(WHAT THE TASK REQUIRES):
Set down, please, exactly the lines below that run from the line with "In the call" to the line with "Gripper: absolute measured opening", both lines included.

.....

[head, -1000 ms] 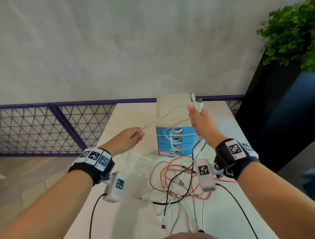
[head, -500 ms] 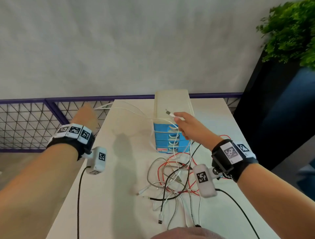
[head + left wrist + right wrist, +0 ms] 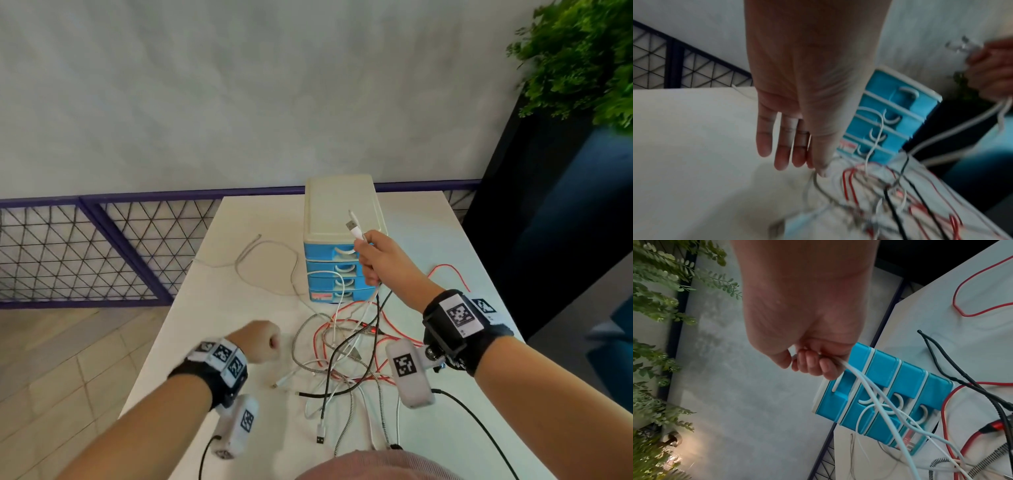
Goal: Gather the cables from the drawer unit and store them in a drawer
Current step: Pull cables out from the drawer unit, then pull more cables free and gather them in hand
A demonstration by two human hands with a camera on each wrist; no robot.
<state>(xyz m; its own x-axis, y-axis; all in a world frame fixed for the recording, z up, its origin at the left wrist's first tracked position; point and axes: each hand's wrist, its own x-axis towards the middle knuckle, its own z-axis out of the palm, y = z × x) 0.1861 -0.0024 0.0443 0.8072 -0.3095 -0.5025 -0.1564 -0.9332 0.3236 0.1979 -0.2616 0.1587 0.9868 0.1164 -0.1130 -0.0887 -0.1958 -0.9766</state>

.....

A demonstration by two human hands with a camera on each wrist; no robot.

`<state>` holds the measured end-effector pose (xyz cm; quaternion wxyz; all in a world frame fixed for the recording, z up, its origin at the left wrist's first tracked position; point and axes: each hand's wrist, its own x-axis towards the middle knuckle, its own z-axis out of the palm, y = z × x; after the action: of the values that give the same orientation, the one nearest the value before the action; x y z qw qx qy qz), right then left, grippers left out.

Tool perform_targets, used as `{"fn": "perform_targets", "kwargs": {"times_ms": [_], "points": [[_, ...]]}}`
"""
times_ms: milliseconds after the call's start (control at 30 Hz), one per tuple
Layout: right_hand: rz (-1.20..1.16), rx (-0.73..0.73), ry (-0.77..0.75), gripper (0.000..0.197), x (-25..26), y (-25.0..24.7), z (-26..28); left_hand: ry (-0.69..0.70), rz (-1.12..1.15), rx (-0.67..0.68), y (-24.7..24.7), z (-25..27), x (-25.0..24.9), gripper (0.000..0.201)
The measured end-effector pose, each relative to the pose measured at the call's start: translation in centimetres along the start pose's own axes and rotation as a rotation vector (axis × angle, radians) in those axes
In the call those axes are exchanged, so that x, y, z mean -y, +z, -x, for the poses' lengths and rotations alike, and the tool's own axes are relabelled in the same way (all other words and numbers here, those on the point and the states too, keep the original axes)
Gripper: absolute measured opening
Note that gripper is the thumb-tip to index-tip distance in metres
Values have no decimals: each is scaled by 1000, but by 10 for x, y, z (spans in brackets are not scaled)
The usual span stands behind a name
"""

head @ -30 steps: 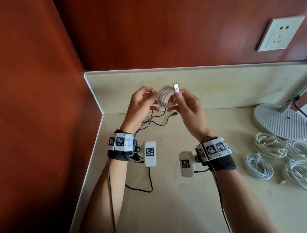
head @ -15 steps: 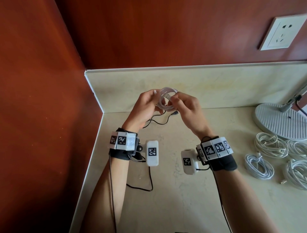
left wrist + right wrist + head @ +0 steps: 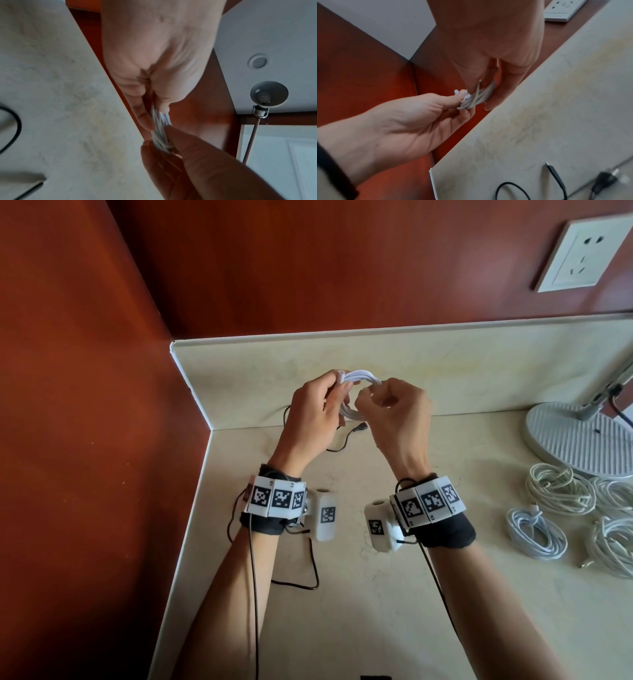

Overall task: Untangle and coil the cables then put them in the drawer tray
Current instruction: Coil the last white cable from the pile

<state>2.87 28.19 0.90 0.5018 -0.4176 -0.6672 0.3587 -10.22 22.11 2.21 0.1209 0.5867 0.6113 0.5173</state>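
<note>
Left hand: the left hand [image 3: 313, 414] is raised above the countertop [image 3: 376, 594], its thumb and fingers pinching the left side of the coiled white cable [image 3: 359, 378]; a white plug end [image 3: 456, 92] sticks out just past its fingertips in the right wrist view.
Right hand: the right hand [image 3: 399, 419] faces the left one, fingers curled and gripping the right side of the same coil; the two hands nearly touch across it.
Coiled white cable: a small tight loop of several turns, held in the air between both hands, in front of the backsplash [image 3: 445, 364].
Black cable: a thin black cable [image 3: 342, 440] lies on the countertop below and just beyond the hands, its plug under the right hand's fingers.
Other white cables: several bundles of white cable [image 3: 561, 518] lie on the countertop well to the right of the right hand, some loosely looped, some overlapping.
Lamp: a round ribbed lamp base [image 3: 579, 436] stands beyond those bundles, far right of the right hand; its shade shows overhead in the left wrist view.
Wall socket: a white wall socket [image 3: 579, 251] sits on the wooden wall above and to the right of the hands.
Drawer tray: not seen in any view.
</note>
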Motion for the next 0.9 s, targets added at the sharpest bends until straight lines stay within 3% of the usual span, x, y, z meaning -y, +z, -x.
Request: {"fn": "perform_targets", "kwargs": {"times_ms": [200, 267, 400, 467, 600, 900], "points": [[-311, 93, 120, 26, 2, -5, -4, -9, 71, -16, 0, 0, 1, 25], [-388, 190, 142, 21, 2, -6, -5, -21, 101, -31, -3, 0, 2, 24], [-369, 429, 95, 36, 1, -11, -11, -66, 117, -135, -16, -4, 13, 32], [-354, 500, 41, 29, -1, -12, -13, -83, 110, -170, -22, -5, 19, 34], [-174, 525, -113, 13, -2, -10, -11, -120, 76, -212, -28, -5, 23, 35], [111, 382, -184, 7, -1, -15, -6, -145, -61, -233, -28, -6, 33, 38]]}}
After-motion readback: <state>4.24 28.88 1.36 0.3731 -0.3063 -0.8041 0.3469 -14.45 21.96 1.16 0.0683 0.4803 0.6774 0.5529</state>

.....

(REPLY):
In the call those axes are exchanged, so that x, y, z mean -y, +z, -x, for the poses' lengths and rotations alike, and the tool's own axes are relabelled in the same way (all other words and numbers here, those on the point and the states too, keep the original axes)
Gripper: absolute measured opening

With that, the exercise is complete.